As of 2021[update], Davos's Small Country Council is made up of two members of SP (Social Democratic Party), of whom one is the president), two FDP (FDP.The Liberals), and one Independent. The last regular elections (Landschaftswahlen) were held on 27 September and 29 November 2020.
|Party||Head of Department (Vorsteher, since) of||Elected since|
|Philipp Wilhelm[KLR 1]||SP||President's Office (Präsidialdepartement, 2021)||2020|
|Stefan Waiser[KLR 2]||SP||Civil Engineering and Public Facilities (Departement Tiefbau + öffentliche Betriebe, 2017)||2012|
|Simi Valär||FDP||Structural Engineering and Environmental Protection and Energy (Departement Hochbau + Umweltschutz + Energie, 2017)||2012|
|Iris Hoffmann-Stiffler||independent||Education and Social Services (Departement Bildung + Soziales, 2021)||2020|
|Jürg Zürcher||FDP||Health and Security (Departement Gesundheit + Sicherheit, 2021)||2020|
The Grand Country Council (Grosser Landrat) holds legislative power. It is made up of 17 members, with elections held every four years. The Grand Country Council decrees regulations and by-laws that are executed by the Small Country Council and the administration. The delegates are selected by means of a system of Majorz.
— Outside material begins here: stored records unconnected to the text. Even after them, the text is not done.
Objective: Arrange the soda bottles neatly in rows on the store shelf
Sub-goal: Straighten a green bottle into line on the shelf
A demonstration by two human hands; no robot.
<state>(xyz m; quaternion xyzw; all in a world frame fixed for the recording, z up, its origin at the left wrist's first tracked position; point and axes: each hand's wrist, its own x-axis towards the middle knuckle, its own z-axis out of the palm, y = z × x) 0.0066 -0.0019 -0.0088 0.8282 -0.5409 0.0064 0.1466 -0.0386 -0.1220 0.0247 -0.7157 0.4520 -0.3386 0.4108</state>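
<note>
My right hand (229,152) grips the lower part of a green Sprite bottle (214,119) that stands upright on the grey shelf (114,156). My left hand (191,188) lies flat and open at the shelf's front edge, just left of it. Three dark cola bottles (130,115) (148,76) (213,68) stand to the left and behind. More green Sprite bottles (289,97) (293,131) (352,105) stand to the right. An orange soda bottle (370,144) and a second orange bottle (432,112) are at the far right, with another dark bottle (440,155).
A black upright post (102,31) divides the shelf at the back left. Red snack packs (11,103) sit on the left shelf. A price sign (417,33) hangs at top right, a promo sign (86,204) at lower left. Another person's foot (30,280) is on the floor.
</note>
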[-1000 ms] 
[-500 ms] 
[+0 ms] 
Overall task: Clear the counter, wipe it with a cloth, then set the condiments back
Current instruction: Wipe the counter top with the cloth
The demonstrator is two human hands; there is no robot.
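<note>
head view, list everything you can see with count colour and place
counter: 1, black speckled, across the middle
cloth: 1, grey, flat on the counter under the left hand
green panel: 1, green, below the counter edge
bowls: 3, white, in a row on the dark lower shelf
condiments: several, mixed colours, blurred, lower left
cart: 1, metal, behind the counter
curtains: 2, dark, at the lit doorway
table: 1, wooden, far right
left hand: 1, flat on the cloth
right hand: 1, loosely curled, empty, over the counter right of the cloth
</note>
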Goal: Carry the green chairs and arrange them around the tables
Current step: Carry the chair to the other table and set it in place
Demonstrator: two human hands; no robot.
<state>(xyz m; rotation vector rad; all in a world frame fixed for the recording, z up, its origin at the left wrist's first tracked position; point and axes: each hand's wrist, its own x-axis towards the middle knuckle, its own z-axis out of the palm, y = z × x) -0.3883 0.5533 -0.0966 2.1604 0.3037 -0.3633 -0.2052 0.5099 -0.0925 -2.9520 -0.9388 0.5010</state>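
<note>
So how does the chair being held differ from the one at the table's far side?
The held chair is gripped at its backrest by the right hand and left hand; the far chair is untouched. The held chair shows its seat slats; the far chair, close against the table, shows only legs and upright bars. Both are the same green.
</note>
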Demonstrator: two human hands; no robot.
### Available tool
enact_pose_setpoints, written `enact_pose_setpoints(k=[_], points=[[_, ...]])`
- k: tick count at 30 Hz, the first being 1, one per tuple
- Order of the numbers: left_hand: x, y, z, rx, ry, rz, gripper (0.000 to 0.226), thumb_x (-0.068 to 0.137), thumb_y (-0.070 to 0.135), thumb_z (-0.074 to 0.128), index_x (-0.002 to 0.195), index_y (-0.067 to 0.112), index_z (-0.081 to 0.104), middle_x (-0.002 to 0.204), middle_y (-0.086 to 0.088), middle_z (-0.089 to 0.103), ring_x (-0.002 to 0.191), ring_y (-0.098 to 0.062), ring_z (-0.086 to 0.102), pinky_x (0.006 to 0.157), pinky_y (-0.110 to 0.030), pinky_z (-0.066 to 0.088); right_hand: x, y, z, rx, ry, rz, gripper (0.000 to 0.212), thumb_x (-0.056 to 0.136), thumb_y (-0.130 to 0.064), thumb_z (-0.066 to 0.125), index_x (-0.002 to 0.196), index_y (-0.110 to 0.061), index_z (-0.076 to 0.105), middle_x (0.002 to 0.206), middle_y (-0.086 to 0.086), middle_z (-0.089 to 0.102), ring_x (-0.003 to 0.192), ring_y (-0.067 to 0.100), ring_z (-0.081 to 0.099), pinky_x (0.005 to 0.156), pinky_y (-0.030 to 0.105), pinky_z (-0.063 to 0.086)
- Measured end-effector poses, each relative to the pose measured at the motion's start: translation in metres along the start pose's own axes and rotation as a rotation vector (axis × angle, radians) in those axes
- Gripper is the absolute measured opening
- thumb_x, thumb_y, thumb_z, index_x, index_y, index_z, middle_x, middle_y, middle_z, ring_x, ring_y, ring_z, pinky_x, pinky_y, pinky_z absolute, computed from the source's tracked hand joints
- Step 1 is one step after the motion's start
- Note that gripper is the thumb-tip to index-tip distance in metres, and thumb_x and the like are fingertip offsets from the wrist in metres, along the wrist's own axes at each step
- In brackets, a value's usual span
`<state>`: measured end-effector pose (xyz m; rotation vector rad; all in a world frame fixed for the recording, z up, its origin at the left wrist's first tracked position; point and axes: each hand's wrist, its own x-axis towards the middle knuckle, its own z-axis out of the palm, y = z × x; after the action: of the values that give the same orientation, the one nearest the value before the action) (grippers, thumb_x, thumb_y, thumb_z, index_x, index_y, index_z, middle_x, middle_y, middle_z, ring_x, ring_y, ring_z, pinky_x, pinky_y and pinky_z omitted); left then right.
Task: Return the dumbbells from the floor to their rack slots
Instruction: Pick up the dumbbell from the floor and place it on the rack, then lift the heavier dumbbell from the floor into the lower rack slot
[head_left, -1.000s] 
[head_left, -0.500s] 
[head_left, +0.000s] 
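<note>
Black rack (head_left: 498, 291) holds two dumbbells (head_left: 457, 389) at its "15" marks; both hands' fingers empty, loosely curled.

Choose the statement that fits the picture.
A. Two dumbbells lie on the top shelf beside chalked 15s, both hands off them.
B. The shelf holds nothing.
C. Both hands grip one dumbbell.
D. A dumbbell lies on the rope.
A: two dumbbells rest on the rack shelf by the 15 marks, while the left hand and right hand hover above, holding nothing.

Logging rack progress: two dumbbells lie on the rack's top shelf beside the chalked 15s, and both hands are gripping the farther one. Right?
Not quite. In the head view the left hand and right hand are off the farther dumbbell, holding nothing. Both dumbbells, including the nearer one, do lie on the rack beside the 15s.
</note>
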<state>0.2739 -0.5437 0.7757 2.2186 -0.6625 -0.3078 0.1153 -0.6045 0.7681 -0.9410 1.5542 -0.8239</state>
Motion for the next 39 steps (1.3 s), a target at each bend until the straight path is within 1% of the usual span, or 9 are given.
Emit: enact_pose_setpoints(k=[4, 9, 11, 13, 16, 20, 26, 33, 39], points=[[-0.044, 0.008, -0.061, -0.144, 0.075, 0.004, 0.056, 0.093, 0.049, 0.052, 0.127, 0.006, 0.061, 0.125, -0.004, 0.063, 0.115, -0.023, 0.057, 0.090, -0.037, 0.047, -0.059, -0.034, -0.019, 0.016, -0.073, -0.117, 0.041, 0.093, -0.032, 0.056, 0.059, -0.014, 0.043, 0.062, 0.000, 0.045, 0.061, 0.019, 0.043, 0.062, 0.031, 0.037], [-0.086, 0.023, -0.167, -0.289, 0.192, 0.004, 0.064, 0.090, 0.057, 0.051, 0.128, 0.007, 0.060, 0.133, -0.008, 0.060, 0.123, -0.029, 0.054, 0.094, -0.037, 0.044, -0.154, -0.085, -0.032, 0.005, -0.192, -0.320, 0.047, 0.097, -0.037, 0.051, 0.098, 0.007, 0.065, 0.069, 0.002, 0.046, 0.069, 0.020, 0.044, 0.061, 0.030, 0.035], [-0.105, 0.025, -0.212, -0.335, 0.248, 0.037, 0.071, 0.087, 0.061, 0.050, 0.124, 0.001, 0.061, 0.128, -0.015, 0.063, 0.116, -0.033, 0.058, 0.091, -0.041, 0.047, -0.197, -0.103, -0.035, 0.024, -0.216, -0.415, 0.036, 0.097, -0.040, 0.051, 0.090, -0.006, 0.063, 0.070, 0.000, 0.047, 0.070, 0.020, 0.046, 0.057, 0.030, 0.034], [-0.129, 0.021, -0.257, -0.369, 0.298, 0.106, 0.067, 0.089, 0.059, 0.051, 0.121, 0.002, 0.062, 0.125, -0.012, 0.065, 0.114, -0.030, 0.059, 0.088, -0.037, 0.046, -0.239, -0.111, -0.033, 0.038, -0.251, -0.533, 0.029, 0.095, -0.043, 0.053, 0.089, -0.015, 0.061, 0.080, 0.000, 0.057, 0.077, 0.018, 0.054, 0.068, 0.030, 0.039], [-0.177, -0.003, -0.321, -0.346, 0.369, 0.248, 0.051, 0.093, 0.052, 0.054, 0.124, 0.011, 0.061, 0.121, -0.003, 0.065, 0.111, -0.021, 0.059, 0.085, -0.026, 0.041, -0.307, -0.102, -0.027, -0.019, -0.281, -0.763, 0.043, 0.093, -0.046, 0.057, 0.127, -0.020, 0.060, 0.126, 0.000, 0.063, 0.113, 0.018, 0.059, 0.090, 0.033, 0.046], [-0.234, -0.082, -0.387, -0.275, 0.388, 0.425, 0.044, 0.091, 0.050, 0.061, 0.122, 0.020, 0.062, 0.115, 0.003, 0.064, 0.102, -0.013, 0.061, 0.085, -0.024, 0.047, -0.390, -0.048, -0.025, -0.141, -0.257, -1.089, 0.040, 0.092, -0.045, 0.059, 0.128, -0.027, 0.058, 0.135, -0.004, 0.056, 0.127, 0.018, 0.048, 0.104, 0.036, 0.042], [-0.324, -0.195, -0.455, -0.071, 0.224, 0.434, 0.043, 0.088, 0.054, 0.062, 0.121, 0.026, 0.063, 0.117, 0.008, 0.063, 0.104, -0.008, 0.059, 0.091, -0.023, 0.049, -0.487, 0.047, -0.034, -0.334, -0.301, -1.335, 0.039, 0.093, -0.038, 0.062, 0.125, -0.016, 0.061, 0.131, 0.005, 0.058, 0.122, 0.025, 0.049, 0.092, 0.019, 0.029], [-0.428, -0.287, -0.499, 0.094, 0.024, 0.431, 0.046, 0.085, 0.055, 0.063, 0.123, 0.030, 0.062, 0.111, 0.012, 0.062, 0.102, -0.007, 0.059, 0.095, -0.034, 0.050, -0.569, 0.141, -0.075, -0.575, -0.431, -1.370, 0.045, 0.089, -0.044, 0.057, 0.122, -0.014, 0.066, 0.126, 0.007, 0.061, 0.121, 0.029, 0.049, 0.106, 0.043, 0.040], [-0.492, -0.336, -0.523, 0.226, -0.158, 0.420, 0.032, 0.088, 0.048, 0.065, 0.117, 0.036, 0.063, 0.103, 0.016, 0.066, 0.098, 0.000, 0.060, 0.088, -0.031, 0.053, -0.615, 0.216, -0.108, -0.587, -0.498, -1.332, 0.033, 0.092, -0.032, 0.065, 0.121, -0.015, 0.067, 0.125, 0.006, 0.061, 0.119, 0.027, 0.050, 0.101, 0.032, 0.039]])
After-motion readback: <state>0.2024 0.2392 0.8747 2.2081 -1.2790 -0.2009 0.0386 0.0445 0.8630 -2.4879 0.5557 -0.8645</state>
The sessions of the Grand Country Council are public. They usually meet ten times a year. Members of the Grand Country Council are not politicians by profession, and they are paid a fee based on their attendance. Any resident of Davos allowed to vote can be elected as a member of the Grand Country Council for a maximal period of twelve years.
The last regular election of the Grand Country Council was held on 27 September 2020 for the mandate period (German: Legislatur) from January 2021 to December 2024. Currently the Grand Country Council consist of 6 (-1) Liberals (FDP/PLR), 3 (-1) Swiss People's Party (SVP/UDC), 3 (+2) members of Social Democratic Party (SP/PS), 2 (+2) members of the Green Liberal Party (glp/pvl), and one each of the Center Party, Evangelical People's Party (EVP/PES), and one independent.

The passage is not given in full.